O teto constitucional, que deveria limitar os salários dos servidores públicos ao valor recebido pelos ministros do Supremo Tribunal Federal (STF) – atualmente fixado em R$ 46.366,19 –, parece ser apenas um número simbólico quando se analisa a remuneração de promotores e procuradores nos Ministérios Públicos estaduais. Segundo levantamento realizado pela plataforma DadosJus, da ONG Transparência Brasil, houve casos em que membros dessas instituições chegaram a receber até R$ 800 mil em um único mês entre 2023 e 2024.
O pagamento de auxílios, gratificações, indenizações e outros penduricalhos tem inflado os contracheques de integrantes do MP em todo o país. Uma apuração do portal Metrópoles, baseada em planilhas salariais compiladas pela Transparência Brasil, identificou que cinco unidades estaduais do MP efetuaram 687 pagamentos mensais superiores a R$ 100 mil nesse período.
Esses valores podem ser ainda mais expressivos, uma vez que nem todos os Ministérios Públicos fornecem dados completos. Em pelo menos uma unidade, não houve registros de pagamentos acima de R$ 100 mil, e outras 21 sequer apresentaram planilhas detalhadas.
Entre os casos mais emblemáticos estão os dos procuradores Judith Telles e Jair Quintas, ambos do Ministério Público do Amapá. Eles receberam, respectivamente, R$ 877 mil e R$ 501 mil ao se aposentarem. Essas cifras, segundo especialistas, costumam incluir pagamentos retroativos e indenizações acumuladas ao longo da carreira. No entanto, enquanto ainda estavam na ativa, ambos já recebiam acima do teto constitucional. Entre janeiro e fevereiro de 2024, Judith ultrapassou o teto em quase todos os meses, com remunerações que chegaram a R$ 87 mil. Quintas também acumulou meses com vencimentos superiores ao limite legal antes de se aposentar em agosto.

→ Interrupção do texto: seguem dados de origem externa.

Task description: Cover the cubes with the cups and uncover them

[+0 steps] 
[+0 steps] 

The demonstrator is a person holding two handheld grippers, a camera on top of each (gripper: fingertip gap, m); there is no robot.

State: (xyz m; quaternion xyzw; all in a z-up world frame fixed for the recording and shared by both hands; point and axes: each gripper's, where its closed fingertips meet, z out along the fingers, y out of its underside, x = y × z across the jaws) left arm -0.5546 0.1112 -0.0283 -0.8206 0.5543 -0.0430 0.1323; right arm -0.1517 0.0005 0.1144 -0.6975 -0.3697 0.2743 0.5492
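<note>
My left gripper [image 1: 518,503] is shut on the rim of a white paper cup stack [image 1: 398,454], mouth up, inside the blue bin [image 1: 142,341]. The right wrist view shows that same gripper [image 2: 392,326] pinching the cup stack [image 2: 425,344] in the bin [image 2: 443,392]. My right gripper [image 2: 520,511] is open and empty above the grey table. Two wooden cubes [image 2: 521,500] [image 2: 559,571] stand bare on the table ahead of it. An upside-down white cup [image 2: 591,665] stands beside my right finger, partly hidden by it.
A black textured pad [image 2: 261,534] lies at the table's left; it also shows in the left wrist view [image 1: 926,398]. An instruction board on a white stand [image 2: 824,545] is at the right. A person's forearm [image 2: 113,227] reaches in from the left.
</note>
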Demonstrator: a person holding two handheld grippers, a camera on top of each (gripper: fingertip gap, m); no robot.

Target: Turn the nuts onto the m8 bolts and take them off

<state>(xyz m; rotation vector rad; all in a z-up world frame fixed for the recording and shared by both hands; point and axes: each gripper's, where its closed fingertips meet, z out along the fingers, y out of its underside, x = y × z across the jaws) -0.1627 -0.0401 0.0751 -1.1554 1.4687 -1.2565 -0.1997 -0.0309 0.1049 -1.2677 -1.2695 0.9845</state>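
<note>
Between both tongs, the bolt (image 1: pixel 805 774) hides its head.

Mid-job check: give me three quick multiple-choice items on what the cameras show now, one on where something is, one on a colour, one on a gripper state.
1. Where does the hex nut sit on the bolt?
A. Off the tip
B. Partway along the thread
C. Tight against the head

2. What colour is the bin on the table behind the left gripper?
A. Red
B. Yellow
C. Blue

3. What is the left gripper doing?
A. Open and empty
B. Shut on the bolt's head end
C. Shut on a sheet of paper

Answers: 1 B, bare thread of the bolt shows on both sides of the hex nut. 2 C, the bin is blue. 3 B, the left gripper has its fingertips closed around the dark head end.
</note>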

O Ministério Público do Maranhão lidera em número de supersalários. Foram 315 pagamentos mensais acima de R$ 100 mil, incluindo um caso em que uma promotora recebeu R$ 240 mil em maio de 2024. No Ceará, os valores também explodiram no fim do ano: em dezembro, 204 promotores e procuradores receberam cifras superiores a R$ 100 mil, alcançando até R$ 150 mil graças ao pagamento de indenizações e bônus.
Apesar das críticas recorrentes à existência dos chamados “supersalários”, os pagamentos continuam sendo realizados com base em brechas legais e interpretações flexíveis sobre benefícios e gratificações. Para especialistas, essa situação evidencia a necessidade urgente de revisão na estrutura remuneratória do funcionalismo público, em especial entre as carreiras de elite.